Quote from: Stu Jackson on May 11, 2017, 12:00:41 PM
Quote from: britinusa on May 11, 2017, 08:30:54 AM


ie. If I were motoring along and the ext-reg died, what would I notice?

Paul, what instrumentation do you have for digital voltage readings?  The cockpit panel won't help at all.  We have a Link 2000 down below and I check it regularly.  Easy to see "what's up."  I also check the readout on my MC-612.

We have the Link 2000-R on the outside of the nav table.
Paul & Peggy
1987 C34 Tall Rig Fin Keel - Hull # 463

See you out on the water

Engine:M25XP

Stu Jackson

OK, you have a great tool.  Next time you're out motoring, turn your ignition key switch off and watch the voltage and amperage.  That is what happens when the regulator is turned off.
Stu Jackson, C34 IA Secretary, #224 1986, "Aquavite"  Cowichan Bay, BC  Maple Bay Marina  SR/FK, M25, Rocna 10 (22#) (NZ model)

"There is no problem so great that it can't be solved."

britinusa

Good point Stu, thanks.

It would also turn off the Fuel Pump, but probably not long enough to shut the engine down.

Update on Progress.

So today I went down to the boat to do the last part of the install.

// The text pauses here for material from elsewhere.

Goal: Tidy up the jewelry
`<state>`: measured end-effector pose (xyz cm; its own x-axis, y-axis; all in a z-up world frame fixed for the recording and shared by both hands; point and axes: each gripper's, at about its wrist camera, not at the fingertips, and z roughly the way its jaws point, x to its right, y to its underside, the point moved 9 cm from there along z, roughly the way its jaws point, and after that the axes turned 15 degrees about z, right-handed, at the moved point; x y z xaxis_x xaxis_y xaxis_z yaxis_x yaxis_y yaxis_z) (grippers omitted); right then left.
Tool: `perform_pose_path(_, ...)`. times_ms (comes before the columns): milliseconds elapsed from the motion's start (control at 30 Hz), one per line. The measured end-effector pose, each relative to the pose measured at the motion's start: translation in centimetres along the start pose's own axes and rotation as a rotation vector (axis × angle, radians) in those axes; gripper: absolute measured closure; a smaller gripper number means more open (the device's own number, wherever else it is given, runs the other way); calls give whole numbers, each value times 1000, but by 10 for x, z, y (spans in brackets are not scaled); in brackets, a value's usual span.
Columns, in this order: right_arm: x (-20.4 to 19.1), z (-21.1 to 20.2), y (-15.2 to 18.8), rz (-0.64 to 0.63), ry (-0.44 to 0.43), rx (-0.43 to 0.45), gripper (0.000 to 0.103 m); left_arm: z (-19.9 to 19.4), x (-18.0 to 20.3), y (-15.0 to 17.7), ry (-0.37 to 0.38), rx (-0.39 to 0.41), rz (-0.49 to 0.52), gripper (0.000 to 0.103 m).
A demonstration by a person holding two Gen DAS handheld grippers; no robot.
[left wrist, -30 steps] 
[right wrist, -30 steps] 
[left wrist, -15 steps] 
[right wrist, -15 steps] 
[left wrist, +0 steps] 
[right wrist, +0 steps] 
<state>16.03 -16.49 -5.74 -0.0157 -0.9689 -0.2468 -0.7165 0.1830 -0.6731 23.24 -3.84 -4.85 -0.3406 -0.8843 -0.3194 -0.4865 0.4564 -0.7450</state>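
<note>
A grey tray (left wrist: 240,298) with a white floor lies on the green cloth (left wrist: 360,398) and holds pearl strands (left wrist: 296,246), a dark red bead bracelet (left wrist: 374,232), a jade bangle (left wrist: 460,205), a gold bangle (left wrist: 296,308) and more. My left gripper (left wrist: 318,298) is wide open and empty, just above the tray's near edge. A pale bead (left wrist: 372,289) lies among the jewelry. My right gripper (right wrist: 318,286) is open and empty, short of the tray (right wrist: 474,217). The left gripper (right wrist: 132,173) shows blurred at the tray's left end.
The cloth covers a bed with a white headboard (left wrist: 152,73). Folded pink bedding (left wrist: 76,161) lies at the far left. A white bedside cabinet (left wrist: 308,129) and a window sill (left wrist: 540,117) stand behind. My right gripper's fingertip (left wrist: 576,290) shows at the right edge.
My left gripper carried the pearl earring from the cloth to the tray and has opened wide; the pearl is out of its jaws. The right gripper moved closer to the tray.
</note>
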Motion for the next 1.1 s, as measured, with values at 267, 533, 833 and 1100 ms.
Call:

Wire up the Regulator Sensing and the Regulator -ve.
The Sensing +ve was easy, straight connect of the fused line to the small wire attachment plate on the Battery +ve terminal.
The -ve was not so easy, I decided to attach it to the Battery side of the Shunt in the -ve line. That's on the aft face of the bulkhead that is in front of the sink. I injured my ribs a week ago and don't bend double to well right now, so that job took a while.

All done, Double check that all wires and crimps are heat shrinked and firmly connected.

Test time.
Turned on the Ignition - Fuel pump runs - Check, Blower runs - Check, Glow Plug On - Check (fuel pump goes into overdrive which is normal on our boat) Then Ignition fuse blows! WTH!

Turns out the Starter solenoid cable had popped off the Solenoid Grrrrrr! Ken warned me about this, I should have gone with the after market solenoid that has a stud and nut in place of the push on connector. I'm not sure why the ignition fuse blew, possible short near the starter????

Anyway, after realizing that the terminal had popped off, I reattached it (that's not easy) and we tried over.

Fuse doesn't blow - Check
Blower off, Glow off, Start!
Grunt! The solenoid would not engage, just a grunt.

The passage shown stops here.